Most time-consuming are the HAL commands to activate and deactivate the DMA, enable and disabling the ADC and so on. But I have no idea how to configure the ADC to a single Conversion.

I tried also using the solution on this website, but i get som cloud compile-errors:
http://www.micromouseonline.com/2009/05/26/simple-adc-use-on-the-stm32/

Thanks a lot!

Have you had a look at this?

Hi,
thanks for the fast response.
I saw this post but its again with DMA.
The Problem is, that i need also other ADC channels so i have to reconfigure the ADC_RegularChannelConfig() twice wich takes 1.5 µs with aditional reconfiguring the DMA

How many? Which? At the same or different sampling rate?

In that repo there is also another example that will sample six channels near simultaneously (two at a time fully simultaneously).

If you could elaborate on your exact use case it might be easier to provide targeted advice.

Sorry for the unclear description of the problem.

I’m reading an 1Khz Sine-Wave from an IRIG- Time source. In the interrupt I’m checking last 4 samples to interpret the Data. I need to extract a exact 1PPS from this code. From Time to time I need to read a different analog voltage and results from two R2R networks (4Bits). I’m using the Pins A0, A1, A2 and A4.
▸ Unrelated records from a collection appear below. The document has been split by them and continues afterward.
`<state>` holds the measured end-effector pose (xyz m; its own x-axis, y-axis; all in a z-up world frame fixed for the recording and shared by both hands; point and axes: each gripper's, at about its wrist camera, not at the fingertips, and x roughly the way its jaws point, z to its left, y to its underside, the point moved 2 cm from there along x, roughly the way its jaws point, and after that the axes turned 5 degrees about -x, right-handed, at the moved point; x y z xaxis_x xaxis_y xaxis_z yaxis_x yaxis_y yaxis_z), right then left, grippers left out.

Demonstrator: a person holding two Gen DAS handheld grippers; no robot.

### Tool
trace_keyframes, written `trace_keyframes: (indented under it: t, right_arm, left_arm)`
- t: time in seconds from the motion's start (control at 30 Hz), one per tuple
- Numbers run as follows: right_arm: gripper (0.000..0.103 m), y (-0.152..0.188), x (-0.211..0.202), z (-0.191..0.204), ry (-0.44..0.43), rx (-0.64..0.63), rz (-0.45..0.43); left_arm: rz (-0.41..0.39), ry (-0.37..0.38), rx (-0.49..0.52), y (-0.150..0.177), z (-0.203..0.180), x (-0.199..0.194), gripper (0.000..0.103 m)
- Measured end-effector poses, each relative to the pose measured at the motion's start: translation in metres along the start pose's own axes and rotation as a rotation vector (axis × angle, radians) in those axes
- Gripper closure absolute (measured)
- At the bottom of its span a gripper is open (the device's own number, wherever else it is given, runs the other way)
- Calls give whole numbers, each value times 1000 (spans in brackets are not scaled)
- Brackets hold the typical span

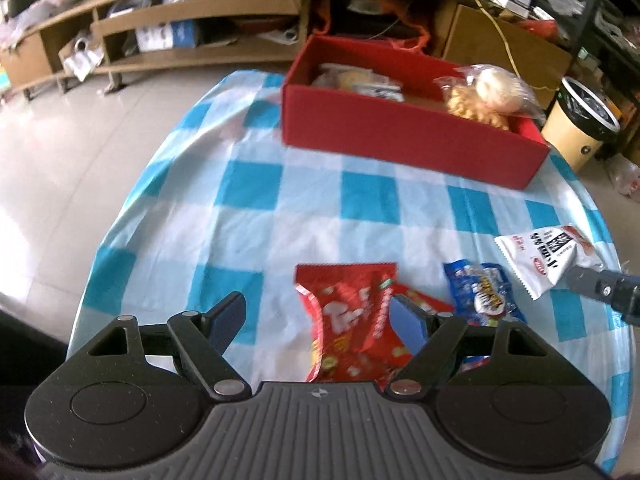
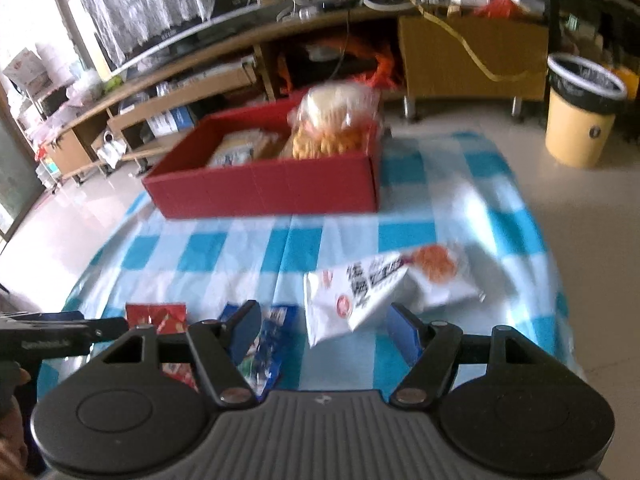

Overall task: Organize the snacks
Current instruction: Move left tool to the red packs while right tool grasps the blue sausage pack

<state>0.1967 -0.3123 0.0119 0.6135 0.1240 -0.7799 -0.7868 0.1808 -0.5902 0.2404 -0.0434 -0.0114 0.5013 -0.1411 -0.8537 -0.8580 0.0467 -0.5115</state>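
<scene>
Both tongs are pointing steeply down at the counter [image 1: 248,184], which is wearing a blue-and-white checked cloth. The left tongs [image 1: 320,320] are standing open, gripping nothing, with a red snack packet [image 1: 352,320] lying on the cloth between and just under the two blue pads; the right-hand pad is overlapping the packet's edge in the picture, though whether it is touching is unclear. The right tongs [image 2: 324,332] are also standing open and empty, with a white snack packet [image 2: 360,296] lying just ahead of them, its near corner reaching in between the pads. A blue snack packet [image 1: 484,296] is lying between the red and white ones, just right of the left tongs and just behind the left pad of the right tongs. Well beyond both tongs, a red box [image 1: 400,136] is sitting on the counter, already holding a clear bag of buns and puffs [image 1: 488,96] at one end and flatter packets at the other. The left view is showing the tip of the right tongs beside the white packet; the right view is showing the left tongs from the side and, at the picture's left edge, part of a hand [image 2: 12,420]. The right view is blurrier.
</scene>
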Motion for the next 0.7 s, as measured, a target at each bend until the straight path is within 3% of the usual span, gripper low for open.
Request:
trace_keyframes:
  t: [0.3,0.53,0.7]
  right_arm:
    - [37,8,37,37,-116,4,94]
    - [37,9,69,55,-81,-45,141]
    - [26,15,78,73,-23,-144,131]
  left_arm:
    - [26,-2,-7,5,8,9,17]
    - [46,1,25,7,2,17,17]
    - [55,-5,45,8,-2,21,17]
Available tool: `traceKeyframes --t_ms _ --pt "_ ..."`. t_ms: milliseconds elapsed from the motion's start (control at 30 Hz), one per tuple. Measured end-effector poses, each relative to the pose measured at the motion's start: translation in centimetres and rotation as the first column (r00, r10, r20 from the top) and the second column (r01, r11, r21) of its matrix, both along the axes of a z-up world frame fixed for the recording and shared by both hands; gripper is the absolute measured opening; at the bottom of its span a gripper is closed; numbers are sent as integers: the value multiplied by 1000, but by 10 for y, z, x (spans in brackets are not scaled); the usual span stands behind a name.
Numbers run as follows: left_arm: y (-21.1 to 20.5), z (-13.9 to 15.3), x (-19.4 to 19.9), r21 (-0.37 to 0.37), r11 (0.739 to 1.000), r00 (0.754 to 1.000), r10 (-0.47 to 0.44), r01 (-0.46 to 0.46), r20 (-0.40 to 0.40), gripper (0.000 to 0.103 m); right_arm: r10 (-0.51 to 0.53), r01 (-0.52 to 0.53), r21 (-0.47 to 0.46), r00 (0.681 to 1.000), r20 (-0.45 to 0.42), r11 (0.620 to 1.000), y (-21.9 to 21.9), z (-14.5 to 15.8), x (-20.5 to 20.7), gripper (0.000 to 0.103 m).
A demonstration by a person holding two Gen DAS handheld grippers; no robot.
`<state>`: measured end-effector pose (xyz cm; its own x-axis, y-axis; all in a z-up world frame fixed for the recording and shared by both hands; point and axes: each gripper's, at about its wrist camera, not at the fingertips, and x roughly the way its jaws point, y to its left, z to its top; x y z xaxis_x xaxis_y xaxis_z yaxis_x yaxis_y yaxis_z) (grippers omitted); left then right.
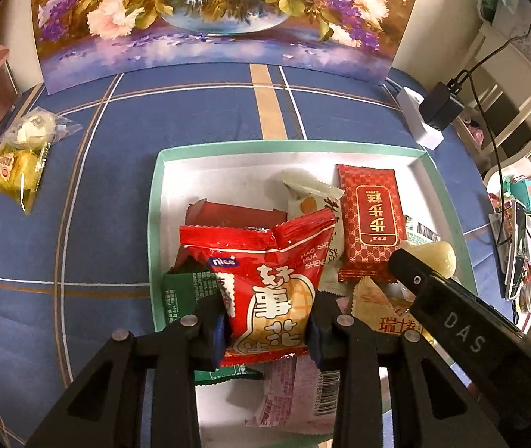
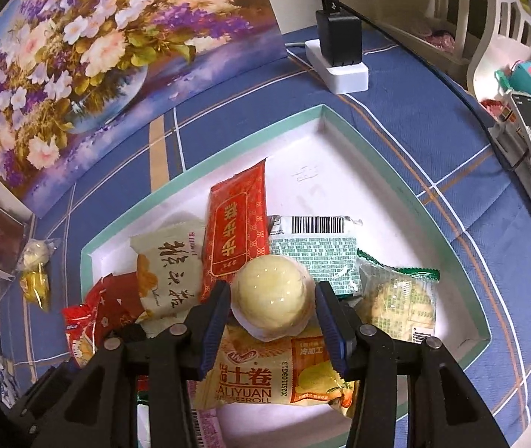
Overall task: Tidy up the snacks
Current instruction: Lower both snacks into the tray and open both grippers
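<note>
Snacks fill a white tray with a green rim on the blue checked tablecloth. Left gripper is clenched on a red peanut packet, held upright over the tray's near left part. Right gripper clasps a round pale pastry above a yellow roll packet. A red patterned packet lies in the tray's middle, and two small wrapped snacks sit well apart on the cloth to the left

Blue tablecloth with white-and-tan plaid lines, mint-green-rimmed white box, glossy red snack packet, pale yellow round pastry, purple-pink floral painting.
</note>
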<state>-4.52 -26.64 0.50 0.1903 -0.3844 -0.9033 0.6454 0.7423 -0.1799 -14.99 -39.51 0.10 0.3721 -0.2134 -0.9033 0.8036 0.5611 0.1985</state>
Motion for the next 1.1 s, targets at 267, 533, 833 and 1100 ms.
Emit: traceKeyframes --t_ms 267,533,833,1100 --pt "4 18 0 -20 1000 1000 0 1 12 50 3 -3 -29 1000 1 1000 1 14 1 52" --pt "14 44 2 -73 997 999 17 -14 35 52 10 -9 -58 1000 16 998 5 34 -2 53" --pt "46 49 27 -10 986 979 164 -164 117 74 40 -38 -74 999 31 997 14 46 2 61" --pt "75 38 51 50 956 946 277 -289 169 92 69 -69 -64 998 6 996 22 37 12 81"
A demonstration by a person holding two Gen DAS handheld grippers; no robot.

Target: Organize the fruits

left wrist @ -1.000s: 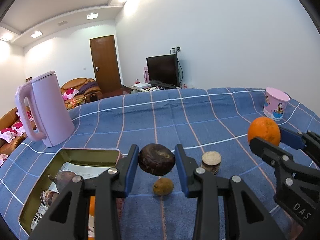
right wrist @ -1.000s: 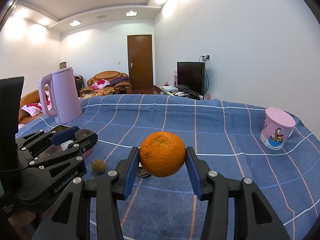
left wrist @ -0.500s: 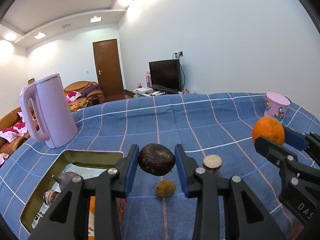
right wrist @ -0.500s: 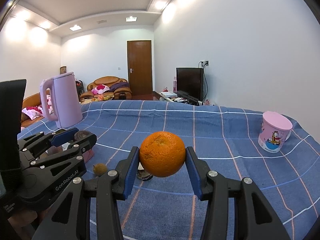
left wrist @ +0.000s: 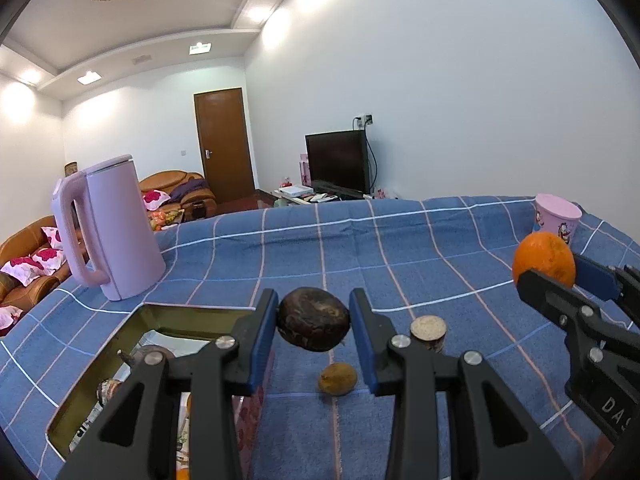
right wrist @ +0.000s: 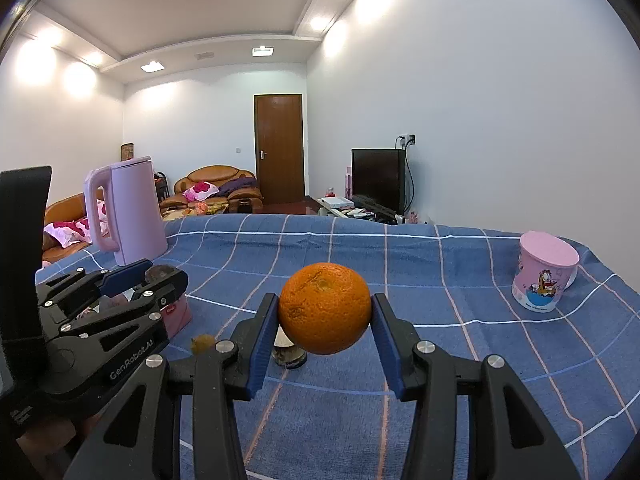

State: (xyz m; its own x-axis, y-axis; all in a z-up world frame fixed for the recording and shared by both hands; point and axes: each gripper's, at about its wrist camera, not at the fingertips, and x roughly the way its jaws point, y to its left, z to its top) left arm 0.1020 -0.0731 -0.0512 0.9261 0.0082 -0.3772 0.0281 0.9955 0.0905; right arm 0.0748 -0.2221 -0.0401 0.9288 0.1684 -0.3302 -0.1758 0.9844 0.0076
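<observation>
the dark brown wrinkled fruit (left wrist: 314,324) hangs above the blue checked cloth (left wrist: 400,248), clamped between the blue pads of the left gripper (left wrist: 314,330), whose jaws are narrowed onto its two sides. the orange (right wrist: 325,308) is lifted the same way, pinched at its left and right by the right gripper (right wrist: 325,320), jaws closed in around it. in the left wrist view the orange sits at about 3 o'clock from the dark fruit, well apart.

on the cloth just below the dark fruit, at about 6 o'clock, lies a small yellow-brown fruit (left wrist: 337,378). at about 4 o'clock stands a short round piece with a pale flat top (left wrist: 428,334), near the small fruit but not touching it. at 8 o'clock from the dark fruit lies an open gold-coloured tin (left wrist: 100,380) with a few items inside; what they are is hard to tell.

farther out, a pale pink kettle (left wrist: 108,228) stands upright at 10 o'clock, beyond the tin. a pink cartoon cup (right wrist: 546,276) sits at 3 o'clock of the orange in the right wrist view, near the cloth's far right edge. behind are a dark television (right wrist: 378,182), a brown door (right wrist: 279,148) and brown sofas (right wrist: 216,186).
</observation>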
The data processing needs to be done in an Interrupt to not miss the point of a new second. So this was my Idea of the interrupt:

Void interrupt (void){

GetLastADCval();
startNewADCcycle();
dataProcessing();

}

I think it’s not possible to use the code from rickkas7 to interpret this data in real-time.

Just to give you some insight how I deal with FFT on Photon. This is sampling just one analog channel but you can read more of them in interrupt routine. In main loop I parse the data with FFT and then controll some LED’s via I2C and in ThreadFunction I send copy of parsed data (by FFT.Compute() and FFT.ComplexToMagnitude() ) to Serial1 for future parsing on PC with spectrum analyser. In this scenario I don’t block main loop during Serial1.println().
analog channel is set to get sample every 100ns. Regarding to Photon reference you can change this parameter via setADCSampleTime(duration). and here is the link to Adafruit Python 2.7 spectrum analyser which I use.

here is the code sketch:

// This #include statement was automatically added by the Particle IDE.
#include <SparkIntervalTimer.h>
#include "Particle.h"


STARTUP(startupFunction());

SYSTEM_THREAD(ENABLED);

extern void startupFunction();

void samplingCbISR();

Thread *thread;

os_mutex_t mutex;

void startupFunction(){
  os_mutex_create(&mutex);
}



IntervalTimer samplingTimer;

#define CHANNEL A0                    // Input ADC pin for audio data.
#define POWER_LED_PIN D7
int SAMPLE_RATE_HZ = 44100;           // Sample rate of the audio in hertz.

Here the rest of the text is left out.